### [ACTION ITEM]
Extract exactly those lines that lie between the start of the material and the line with "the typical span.", including both boundary lines and no others.

### [SUPPLIED MATERIAL]
———
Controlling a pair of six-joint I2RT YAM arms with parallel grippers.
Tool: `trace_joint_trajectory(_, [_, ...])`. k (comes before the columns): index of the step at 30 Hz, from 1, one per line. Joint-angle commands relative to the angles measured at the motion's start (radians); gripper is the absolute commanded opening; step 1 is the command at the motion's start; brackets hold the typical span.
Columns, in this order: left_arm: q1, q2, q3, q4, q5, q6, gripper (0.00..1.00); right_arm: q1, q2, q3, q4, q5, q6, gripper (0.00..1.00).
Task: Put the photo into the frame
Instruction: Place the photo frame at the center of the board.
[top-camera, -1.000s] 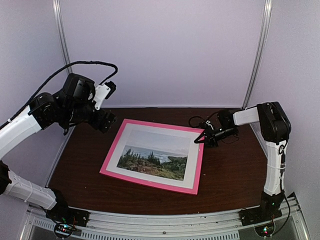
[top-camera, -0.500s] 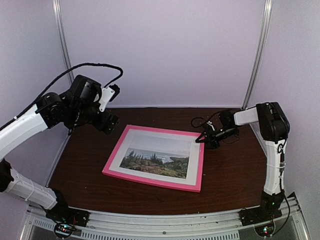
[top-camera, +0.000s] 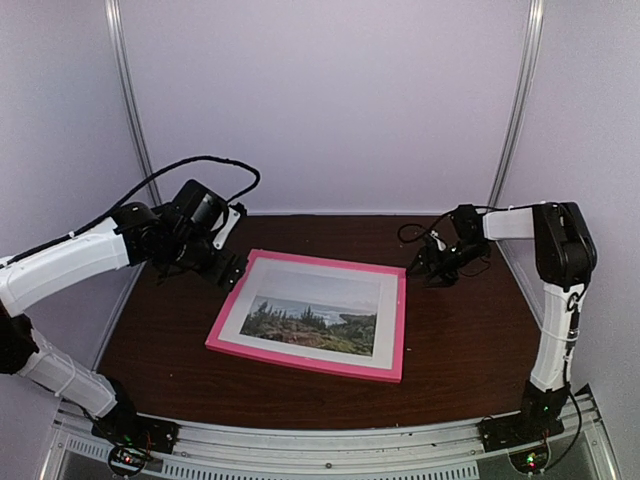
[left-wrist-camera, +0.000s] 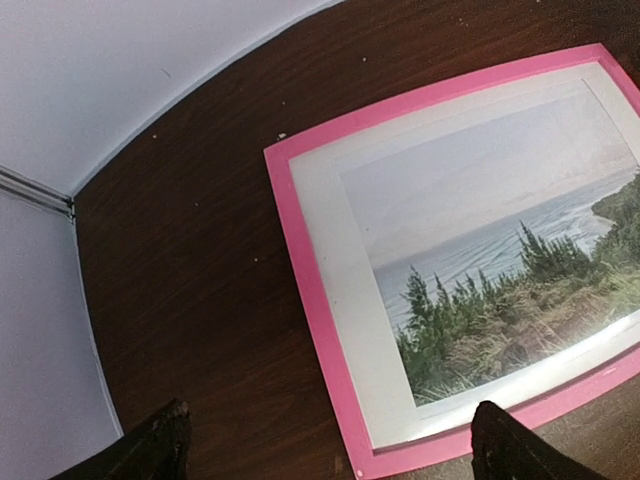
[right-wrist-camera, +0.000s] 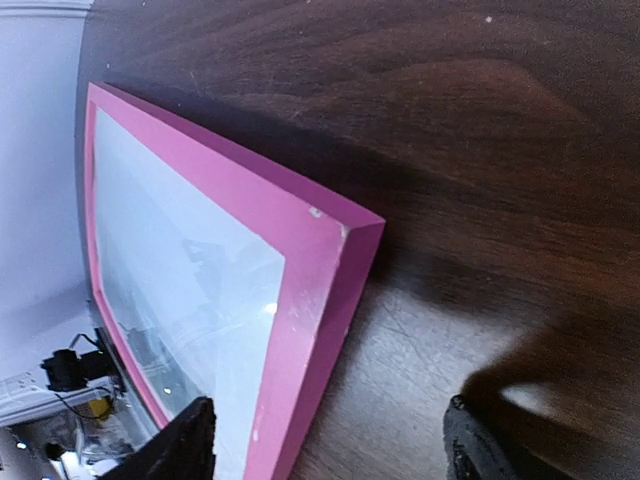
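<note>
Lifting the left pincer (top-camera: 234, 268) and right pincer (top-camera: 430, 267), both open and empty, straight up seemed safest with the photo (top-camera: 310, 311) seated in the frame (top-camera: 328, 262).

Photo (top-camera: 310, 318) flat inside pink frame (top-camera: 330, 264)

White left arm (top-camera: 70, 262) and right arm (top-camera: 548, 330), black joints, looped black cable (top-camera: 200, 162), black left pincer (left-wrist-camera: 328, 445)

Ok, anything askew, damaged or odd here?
The frame lies flat but skewed to the table edges. The right wrist view shows a small pale nick at its corner. The photo sits straight inside it.
</note>
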Motion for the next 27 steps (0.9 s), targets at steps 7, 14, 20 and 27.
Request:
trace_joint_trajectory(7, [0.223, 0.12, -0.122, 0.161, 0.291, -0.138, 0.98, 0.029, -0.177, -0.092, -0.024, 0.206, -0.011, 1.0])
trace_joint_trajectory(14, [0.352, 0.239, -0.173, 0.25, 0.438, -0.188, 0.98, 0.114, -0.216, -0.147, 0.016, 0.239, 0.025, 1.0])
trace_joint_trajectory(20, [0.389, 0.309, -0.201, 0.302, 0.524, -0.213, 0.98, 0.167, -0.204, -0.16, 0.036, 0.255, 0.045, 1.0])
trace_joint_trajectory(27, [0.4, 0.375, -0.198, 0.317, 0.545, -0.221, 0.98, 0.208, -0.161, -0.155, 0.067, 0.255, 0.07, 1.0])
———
### [WRITTEN RESPONSE]
Controlling a pair of six-joint I2RT YAM arms with parallel grippers.
Tool: `trace_joint_trajectory(_, [_, ...])`. k (comes before the columns): index of the step at 30 Hz, from 1, one per line. Joint-angle commands relative to the angles measured at the motion's start (radians); gripper is the absolute commanded opening; step 1 is the command at the motion's start; brackets hold the typical span.

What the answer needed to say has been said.